Figure 1 : Design Varieties to unify tag clouds and sparklines

It was needed to form sparklines and tags into one single unit of information. Following possibilities were worked out:

  • Alignment: Sparklines are placed before, after, above or below the tag. Further a handwriting like font was used and alignment of both text and sparkline on the baseline was tested to provide visual continuity but the legibility of the tag was compromised. It also seamed cluttered.
  • Overlay did not work because the tag seemed less readable. Also problems occurred due to the varying word length, making it difficult to compare points over time on sparclines of different scale.
  • Mirror: Mirrored sparklines as shown in Figure X were often interpreted as non mirrored ones causing an opposite understanding of the trend.
  • Foreground and background colors: It was tried to color one tag and its sparkline in one color and the following unit in another, further applying this pattern over the whole SparkCloud. It still looked clutter and was again out ruled because of the fought to use color in a more effective way.
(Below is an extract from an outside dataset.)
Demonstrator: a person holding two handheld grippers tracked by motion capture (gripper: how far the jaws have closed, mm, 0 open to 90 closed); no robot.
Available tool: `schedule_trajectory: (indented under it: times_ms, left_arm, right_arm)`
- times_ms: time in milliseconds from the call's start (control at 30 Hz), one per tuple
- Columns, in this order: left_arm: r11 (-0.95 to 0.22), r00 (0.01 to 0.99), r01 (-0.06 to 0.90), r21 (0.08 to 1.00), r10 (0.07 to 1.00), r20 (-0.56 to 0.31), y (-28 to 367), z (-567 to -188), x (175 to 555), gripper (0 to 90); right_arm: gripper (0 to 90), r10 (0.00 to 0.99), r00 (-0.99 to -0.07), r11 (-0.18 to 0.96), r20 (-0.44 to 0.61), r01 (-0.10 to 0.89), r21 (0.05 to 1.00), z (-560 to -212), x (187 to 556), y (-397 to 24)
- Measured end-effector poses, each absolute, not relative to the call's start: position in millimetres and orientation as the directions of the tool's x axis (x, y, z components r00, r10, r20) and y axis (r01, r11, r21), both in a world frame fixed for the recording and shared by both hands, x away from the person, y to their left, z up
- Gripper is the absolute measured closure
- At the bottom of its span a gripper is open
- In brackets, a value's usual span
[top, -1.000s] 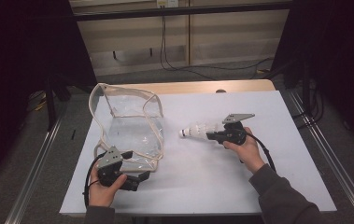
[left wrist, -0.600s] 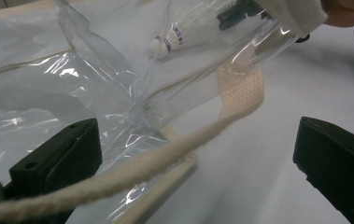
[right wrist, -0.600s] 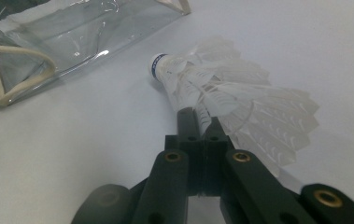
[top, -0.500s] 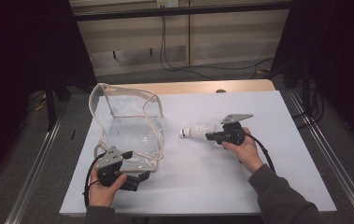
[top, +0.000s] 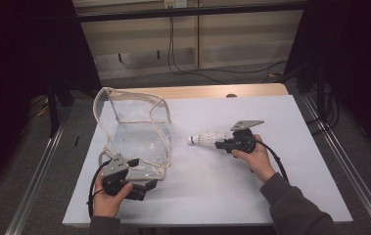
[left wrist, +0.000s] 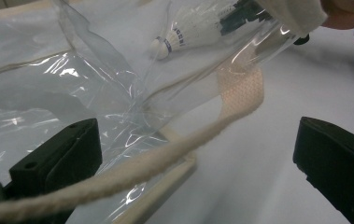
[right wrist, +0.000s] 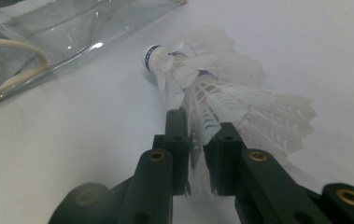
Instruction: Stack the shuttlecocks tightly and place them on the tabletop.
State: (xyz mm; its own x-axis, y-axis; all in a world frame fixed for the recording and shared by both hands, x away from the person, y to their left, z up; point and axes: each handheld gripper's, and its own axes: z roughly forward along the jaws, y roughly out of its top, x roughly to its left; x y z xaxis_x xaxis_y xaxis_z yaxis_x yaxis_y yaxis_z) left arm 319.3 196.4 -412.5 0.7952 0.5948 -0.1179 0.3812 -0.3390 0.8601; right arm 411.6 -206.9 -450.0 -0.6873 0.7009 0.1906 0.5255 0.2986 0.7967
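The right gripper [right wrist: 198, 154] pinches the shuttlecock [right wrist: 221, 88] by its thin feathers, and its jaws have just been opening a little, so the shuttlecock could slip out or its feathers bend. The left gripper [left wrist: 198, 158] stands wide open around the clear bag's [top: 136, 132] strap [left wrist: 132, 168], holding nothing. The floppy bag mouth could fall shut.

White-topped table [top: 290, 196] on grey floor [top: 41, 161], pale panelled wall [top: 222, 39] behind with dangling black cables [top: 173, 54], dark surroundings.
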Motion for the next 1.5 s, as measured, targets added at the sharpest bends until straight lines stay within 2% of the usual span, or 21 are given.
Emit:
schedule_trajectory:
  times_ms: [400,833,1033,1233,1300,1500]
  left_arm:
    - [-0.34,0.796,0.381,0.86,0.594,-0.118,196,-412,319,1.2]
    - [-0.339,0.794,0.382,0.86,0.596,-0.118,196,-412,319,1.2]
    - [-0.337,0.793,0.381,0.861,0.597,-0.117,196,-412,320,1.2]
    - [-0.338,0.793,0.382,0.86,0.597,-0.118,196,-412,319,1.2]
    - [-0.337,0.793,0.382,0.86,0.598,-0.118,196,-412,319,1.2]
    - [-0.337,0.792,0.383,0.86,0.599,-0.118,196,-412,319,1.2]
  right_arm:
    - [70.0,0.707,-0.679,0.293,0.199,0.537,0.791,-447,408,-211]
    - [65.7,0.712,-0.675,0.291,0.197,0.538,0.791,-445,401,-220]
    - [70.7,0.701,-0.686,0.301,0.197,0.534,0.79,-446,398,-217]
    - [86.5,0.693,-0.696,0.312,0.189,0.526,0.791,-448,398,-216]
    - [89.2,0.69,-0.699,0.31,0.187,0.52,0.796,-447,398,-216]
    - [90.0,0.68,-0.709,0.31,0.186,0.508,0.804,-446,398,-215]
Finally it was decided to fit a circle with a faint gradient (from a colored center to white periphery) in the background of the tag and sparkline to form one single unit of information. To ensure readability tags were outlined by a thin white border.

The experiment

The goal was to figure out if SparkClouds would outperform three alternative visualizations in efficiency of usage.
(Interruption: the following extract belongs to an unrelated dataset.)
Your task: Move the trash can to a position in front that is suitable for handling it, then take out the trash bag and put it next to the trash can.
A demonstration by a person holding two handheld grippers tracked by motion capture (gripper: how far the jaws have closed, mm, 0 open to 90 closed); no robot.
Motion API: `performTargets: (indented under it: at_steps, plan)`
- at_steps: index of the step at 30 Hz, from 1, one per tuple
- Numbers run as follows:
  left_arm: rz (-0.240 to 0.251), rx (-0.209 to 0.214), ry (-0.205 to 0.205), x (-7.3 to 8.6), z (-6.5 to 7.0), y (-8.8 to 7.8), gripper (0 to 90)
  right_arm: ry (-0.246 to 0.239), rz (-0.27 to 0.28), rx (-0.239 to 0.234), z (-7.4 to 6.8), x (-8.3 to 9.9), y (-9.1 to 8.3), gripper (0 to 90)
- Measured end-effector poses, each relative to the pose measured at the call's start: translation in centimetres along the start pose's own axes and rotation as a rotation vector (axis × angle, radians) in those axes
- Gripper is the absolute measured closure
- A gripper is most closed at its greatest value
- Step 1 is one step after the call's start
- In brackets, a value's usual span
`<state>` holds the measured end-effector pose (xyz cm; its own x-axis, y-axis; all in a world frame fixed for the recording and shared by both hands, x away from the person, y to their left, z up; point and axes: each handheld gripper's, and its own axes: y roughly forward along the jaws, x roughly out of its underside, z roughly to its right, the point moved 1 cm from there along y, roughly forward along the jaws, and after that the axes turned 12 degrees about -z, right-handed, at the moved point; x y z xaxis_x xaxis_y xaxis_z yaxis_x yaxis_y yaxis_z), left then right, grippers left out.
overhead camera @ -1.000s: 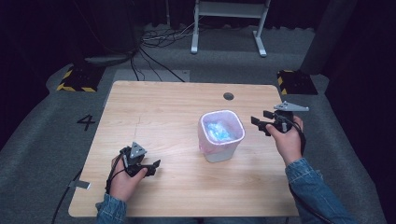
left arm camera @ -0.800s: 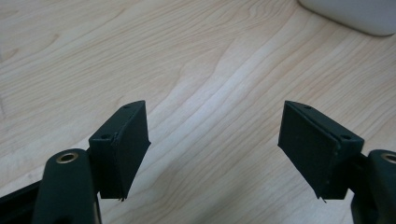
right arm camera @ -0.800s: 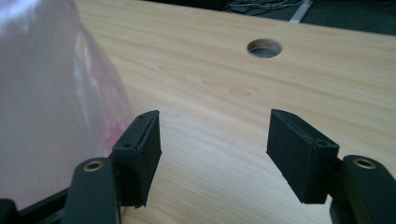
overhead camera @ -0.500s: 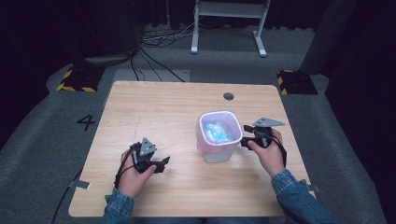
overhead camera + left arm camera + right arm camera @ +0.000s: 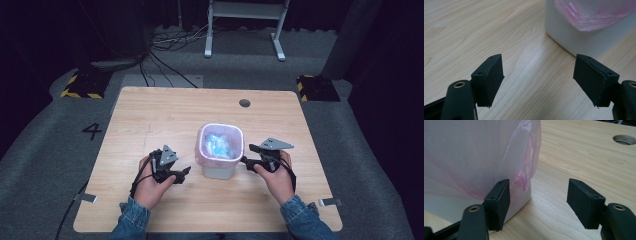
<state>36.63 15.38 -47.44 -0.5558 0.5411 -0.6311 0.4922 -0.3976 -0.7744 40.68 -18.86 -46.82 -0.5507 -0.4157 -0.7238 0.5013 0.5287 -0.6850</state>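
White bin (image 5: 218, 165) lined with a pink bag (image 5: 220, 145), upright near the middle of the tabletop (image 5: 150, 115), toward the person's edge. Crumpled blue material inside the bag. Right gripper (image 5: 248, 164) just beside the bin's right wall, fingers (image 5: 497, 202) apart, nothing between them, one finger close against the bag's hanging edge. Left gripper (image 5: 182, 172) near the bin's left side, fingers (image 5: 487, 80) wide apart over bare wood.
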Motion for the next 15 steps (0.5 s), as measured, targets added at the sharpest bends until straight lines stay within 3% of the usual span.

  • Four different Visualizations
Figure X : StackedBar
Figure X : MultiLine
Figure X : ParallelCloud

The compared visualizations were Stacked Bar Charts, Multiline Graphs, Parallel Tag Clouds and SparkClouds. Throughout all Diagrams words were presented in alphabetical order and the same range of font sizes was tried to be implemented.

  • Tasks and Date

The four visualisations were tested across six tasks. See Figure X. For the 75 most frequent words from the first chapter of 5 well known books, the number of occurrence was randomly generated. This was done for each word for 12 months. The top 25 for the selected month were highlighted.

  • Study Design

Measured were task completion time, accuracy to estimate the efficacy of each visualization and participants’ subjective preferences for each visualization. Participants were further asked to answer questions as quickly as possible without sacrificing accuracy. At the end of the experiment, participants were asked to rank the visualizations in order of preference, from most to least preferred. The experiment lasted approximately two hours

  • Result

As shown in Figure X SparkCloud and MultiLine Diagrams have faster overall task times. The performance differences among the four visualizations within each tasks is show in the next diagram. The diagram below states participants personally preferred diagram.

Conclusion

In general it is to say that SparkClouds was the most consistency competitive visualisation. It was only once outperformed by a Multi Line Diagram. SparkClouds inherit both sparkline and tag clouds advantages; Sparklines showing the trend on very little space and the compact and pleasing layout of tag clouds. The easy way to replace current tag cloud with new SparkClouds was also mentioned as an advantage. Negative mentioned was the lack of details of the sparklines. Participants estimated their values. Also SparkClouds inherit the weakness of tag clouds that longer words receive more user attention because of the occupied space.



References

  • [Bongshin Lee et al., 2010] Bongshin Lee, Nathalie Henry Riche, Amy K. Karlson and Sheelagh Carpendale. Visualizing Trends in Tag Clouds. IEEE Transactions on Visualization and Computer Graphics (TVCG), vol. 16 no. 6: 1182-1189, 2010, November/December 2010.